Editor's note: This story has been modified to omit an upcoming event which is closed to the public.
Glance beneath the bleachers at Fen Burdett Stadium and a century slips away.
North Vancouver’s 111-year-old streetcar, once preserved only in black and white pictures, is now resplendent in candy-apple red as restoration work nears completion.
Before vaping, dabbing, the abolition of the death penalty, the creation of the Canadian flag or the introduction of the microwave oven, Streetcar No.153 zoomed up and down Lonsdale Avenue, literally electrifying the community, notes Don Evans, chairman of the West Coast Railway Association.
“North Vancouver was in the dark,” Evans explains.
The generating plant that powered North Vancouver’s three streetcars – one to Lynn Valley, one to Capilano, and one straight up Lonsdale – effectively extinguished the gas lamp-era and illuminated North Vancouver in 1906.
North Vancouver had been a “poor cousin to Vancouver” in those early days, Evans says. “Hard to get to and not much here.”
But the streetcar was transformative.
At the dawn of the 20th century, ferry passengers arrived in Lower Lonsdale to discover a “little Siberia of bush,” according to local historian Shervin Shahriari.
Lonsdale Avenue was barely wide enough for horse and buggy traffic and halted at Eighth Avenue. The advent of the streetcar led to a widening of the road and opened up opportunities for mill workers and shipbuilders who were suddenly able to buy property in Central Lonsdale or Lynn Valley and take the streetcar to work.
And while the first streetcars occasionally hopped the dock and landed in the drink, the city’s second crop of streetcars, built by the John Stephenson Company of New Jersey, managed to stay on dry land.
Evans, a Central Lonsdale resident and lifelong “train guy,” has been prepping Streetcar No.153 for its position of honour in North Vancouver’s forthcoming West Esplanade museum.
The work is more a re-creation than a restoration of the 1908 streetcar, Evans says.
Decommissioned in 1947, the car served as a bunkhouse, a restaurant, and a Langley chicken coop.
“It really, after the chicken coop, wasn’t salvageable,” Evans says. “All the mechanical stuff underneath was long gone.”
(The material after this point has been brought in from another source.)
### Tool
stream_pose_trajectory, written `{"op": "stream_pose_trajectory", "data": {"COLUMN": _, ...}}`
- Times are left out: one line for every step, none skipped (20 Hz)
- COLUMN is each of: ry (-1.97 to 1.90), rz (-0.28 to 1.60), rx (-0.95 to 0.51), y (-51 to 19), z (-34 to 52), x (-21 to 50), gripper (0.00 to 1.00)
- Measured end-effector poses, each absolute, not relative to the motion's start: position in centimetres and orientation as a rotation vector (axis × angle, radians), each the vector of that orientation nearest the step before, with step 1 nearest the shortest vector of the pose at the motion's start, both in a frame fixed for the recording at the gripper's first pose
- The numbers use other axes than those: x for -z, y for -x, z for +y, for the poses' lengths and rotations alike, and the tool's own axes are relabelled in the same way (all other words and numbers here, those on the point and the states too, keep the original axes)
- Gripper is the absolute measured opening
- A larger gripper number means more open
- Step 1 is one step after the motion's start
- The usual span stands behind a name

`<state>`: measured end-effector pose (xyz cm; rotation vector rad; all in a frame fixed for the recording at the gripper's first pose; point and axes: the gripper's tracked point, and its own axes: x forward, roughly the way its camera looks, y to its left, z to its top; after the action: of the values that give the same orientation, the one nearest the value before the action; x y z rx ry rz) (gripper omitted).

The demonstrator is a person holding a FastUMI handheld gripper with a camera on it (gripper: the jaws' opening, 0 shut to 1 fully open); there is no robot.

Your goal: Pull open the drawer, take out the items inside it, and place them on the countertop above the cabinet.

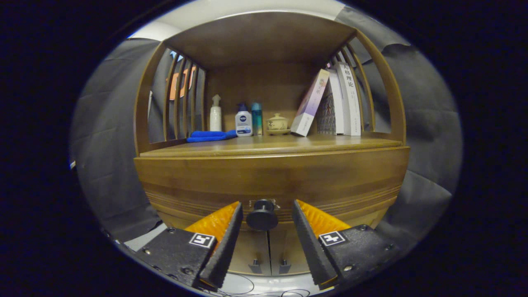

But Evans, Dave Walmsley and Blaine Thompson have set to work making the last remaining North Vancouver streetcar as authentic as possible. They’ll re-install bench seats with wicker backs, add a string of Edison bulbs, add controls to the motor man’s end and top it off with a trolley pole on the roof.
One of the challenges in the streetcar’s recreation was building the wheel sets, a task which fell to car rebuilder and welder Walmsley.
“Don comes to me with this project and says: ‘David, can you do this?’” Walmsley says. “I don’t know if I can, but I know I can try.”
There was no way to get the original trucks but there was a set from Belgium that was close enough to work with, Walmsley says.
“It’s a Meccano set,” he says. “The parts are from different boxes. We’ll pull them together.”
The work was “basic stuff,” Walmsley says. “Like changing a tire on your car.”
The basic stuff also involved cutting the streetcar’s old traction motors, sandblasting “right down to white metal,” before adding primer and paint.
“We took ugly and turned it into beautiful.”
Working on the century-old streetcar is a pleasure, Walmsley says.
“Modern stuff is all plastic,” he says.
“Stainless steel and plastic,” Evans agrees.
“This is a time capsule,” Walmsley continues. “Inside, outside, the whole experience is a time capsule.”
Following what Evans calls some “jiggery pokery,” the 39-foot-long streetcar will be shifted out of Fen Burdett Stadium, manoeuvred past some tricky slopes in Mahon Park, and loaded onto a truck to be taken to Lower Lonsdale in time for the museum’s 2020 opening. The move will free up the spot behind the bleachers, Evans notes.
“I think the city works guys are looking forward to getting their space back.”